A clear idea of use of pesticides in the EU is in fact still far away – and clear monitoring methods and frequency reporting are part of the reglementation in question.
And the private sector is far from innocent…
It’s easy to think of the traditional agri-sector as old and clunky, but it’s meaner and leaner than it may appear to be at first. Vakita France published an exposé on how pesticide giant Bayer is using influencers at the Salon de l’Agriculture (@jenny_letellier, the influencer in question has since issued an apology and removed the posts saying she does not share the same values as Bayer). By the way, Bayer has the highest budget in Brussels for lobbying: more than €4.25 million per year, according to an Investigate Europe report, presumably not all spent on influencers.

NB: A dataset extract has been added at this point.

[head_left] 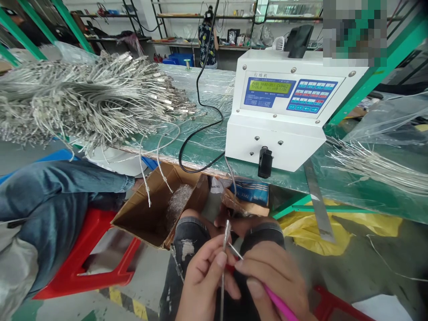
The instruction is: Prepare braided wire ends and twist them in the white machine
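Over my lap, my left hand (207,272) pinches a thin silvery cable (223,283) near its upper end, where braided strands fan out. My right hand (274,276) is closed around a pink-handled tool (279,305) with a thin metal shaft. That shaft's tip reaches the braided end just above my left thumb. The exact shape of the tip is too small to make out. Part of the cable runs down between my hands and out of the picture.
A white machine (276,142) with a display and keypad stands on the green table (210,129). Piled cables (87,98) lie left, and a cable bundle (377,165) lies right. A metal ruler (317,200) overhangs the edge. Below is a cardboard box (147,209); a seated person (60,200) is left.
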The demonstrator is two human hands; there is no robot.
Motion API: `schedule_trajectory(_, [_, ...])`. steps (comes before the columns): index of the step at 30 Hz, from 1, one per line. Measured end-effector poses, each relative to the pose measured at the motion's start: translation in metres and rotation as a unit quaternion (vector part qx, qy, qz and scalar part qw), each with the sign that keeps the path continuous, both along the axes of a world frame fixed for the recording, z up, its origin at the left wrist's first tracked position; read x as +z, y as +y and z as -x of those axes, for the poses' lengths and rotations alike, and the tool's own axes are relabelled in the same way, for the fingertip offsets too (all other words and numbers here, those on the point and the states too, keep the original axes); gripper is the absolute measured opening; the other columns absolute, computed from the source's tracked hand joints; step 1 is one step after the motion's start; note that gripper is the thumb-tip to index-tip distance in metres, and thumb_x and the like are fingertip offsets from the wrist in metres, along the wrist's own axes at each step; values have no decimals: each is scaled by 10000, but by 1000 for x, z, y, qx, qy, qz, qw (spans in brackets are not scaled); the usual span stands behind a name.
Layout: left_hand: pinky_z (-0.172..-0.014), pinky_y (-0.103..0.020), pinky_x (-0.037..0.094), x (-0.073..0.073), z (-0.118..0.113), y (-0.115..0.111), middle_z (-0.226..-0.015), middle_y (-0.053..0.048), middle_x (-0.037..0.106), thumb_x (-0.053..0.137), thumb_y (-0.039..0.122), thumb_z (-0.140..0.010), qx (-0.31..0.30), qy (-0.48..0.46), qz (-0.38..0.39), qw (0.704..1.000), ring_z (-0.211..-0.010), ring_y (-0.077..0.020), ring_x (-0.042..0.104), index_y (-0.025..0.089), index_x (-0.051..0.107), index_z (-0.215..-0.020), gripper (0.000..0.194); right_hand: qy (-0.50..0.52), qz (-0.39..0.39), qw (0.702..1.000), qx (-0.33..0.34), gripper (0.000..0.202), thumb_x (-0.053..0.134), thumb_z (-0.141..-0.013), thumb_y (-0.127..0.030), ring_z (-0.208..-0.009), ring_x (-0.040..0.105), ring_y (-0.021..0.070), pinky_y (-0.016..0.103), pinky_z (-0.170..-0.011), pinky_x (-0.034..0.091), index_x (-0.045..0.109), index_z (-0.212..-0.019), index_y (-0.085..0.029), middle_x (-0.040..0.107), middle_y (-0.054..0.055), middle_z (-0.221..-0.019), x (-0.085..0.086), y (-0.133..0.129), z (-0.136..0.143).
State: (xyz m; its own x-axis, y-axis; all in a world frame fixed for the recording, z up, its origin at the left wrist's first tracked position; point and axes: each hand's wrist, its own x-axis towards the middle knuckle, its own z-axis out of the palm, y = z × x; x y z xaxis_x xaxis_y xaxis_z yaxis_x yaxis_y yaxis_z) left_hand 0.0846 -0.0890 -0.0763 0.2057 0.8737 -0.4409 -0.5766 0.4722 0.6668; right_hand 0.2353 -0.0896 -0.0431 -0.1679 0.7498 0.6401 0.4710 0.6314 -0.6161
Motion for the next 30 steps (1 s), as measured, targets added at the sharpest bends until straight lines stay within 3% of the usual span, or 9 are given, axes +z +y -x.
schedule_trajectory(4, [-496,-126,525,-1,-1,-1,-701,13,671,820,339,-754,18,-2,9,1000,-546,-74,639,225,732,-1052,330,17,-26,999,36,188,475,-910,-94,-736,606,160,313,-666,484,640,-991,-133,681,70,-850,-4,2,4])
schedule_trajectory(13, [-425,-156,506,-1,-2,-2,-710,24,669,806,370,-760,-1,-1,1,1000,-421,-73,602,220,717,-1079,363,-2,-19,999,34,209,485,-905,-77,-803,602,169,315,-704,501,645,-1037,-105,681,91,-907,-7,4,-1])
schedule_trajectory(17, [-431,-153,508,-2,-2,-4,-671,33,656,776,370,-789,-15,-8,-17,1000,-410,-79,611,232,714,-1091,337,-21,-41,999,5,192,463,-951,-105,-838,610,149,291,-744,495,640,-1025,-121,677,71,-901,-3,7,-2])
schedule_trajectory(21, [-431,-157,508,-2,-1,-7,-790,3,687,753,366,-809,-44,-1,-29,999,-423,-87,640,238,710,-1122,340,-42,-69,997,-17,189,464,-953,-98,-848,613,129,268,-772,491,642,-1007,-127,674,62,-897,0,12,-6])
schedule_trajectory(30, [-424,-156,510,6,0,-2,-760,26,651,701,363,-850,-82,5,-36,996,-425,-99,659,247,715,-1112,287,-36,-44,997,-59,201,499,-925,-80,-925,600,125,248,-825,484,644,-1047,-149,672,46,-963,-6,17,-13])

Despite influencers, the lobbies can’t cover up the data though. Numerous studies show the dangers of pesticides. The use of pesticides has been linked to the decimation of bird populations in Europe; in France Benoît Fontaine does not stop sounding the alarm about the 30% drop in bird populations in 30 years – a drop that is in no small part due to the use and overuse of pesticides.
And of course, it’s not safe for humans either. The city of Redon, France, recognized on March 14, 2023 the development of Parkinson’s disease by a former municipal gardener as an occupational disease, due to his work time exposure to pesticides for more than 20 years:
Known Unknowns: More Research Needed
For Czech researchers, more concerning than the concentrations of substances detected in water is the cocktail of pesticides lingering in the landscape, since the combined effects of these substances are unknown.
This was one takeaway from an expert panel at the Living Farming Symposium in Prague on March 3-4, organized by AMPI (Czech member of URGENCI). Farmers are often under-informed of the risks related to the use of pesticides, as well as the alternatives, noted Pavel Rotter Ph.D., author of a meta-analysis of pesticide use in the Czech Republic published in November 2022 by Hnutí Duha – Friends of the Earth Czechia.
Meanwhile the higher costs of substitutes such as biopesticides are a barrier to small-scale and medium-scale farmers. Rotter, a researcher at the Czech Crop Research Institute (VÚRV), cited the need for more investment in research to develop the domestic market for pesticide products based on “safe” substances, such as thyme and fennel, and for “reasonable legislation” to speed up the approval process.
Attempts are underway to simplify approvals, pointed out Miroslav Florián, Ph.D., of the Czech agricultural inspection and testing institute (ÚKZÚZ). There are also efforts to harmonize the process with other Member States.
To get this national legislation and the Nature Restoration Law moving, it might be beneficial for Brussels to spend a bit of time looking at the MS level for inspiration to change.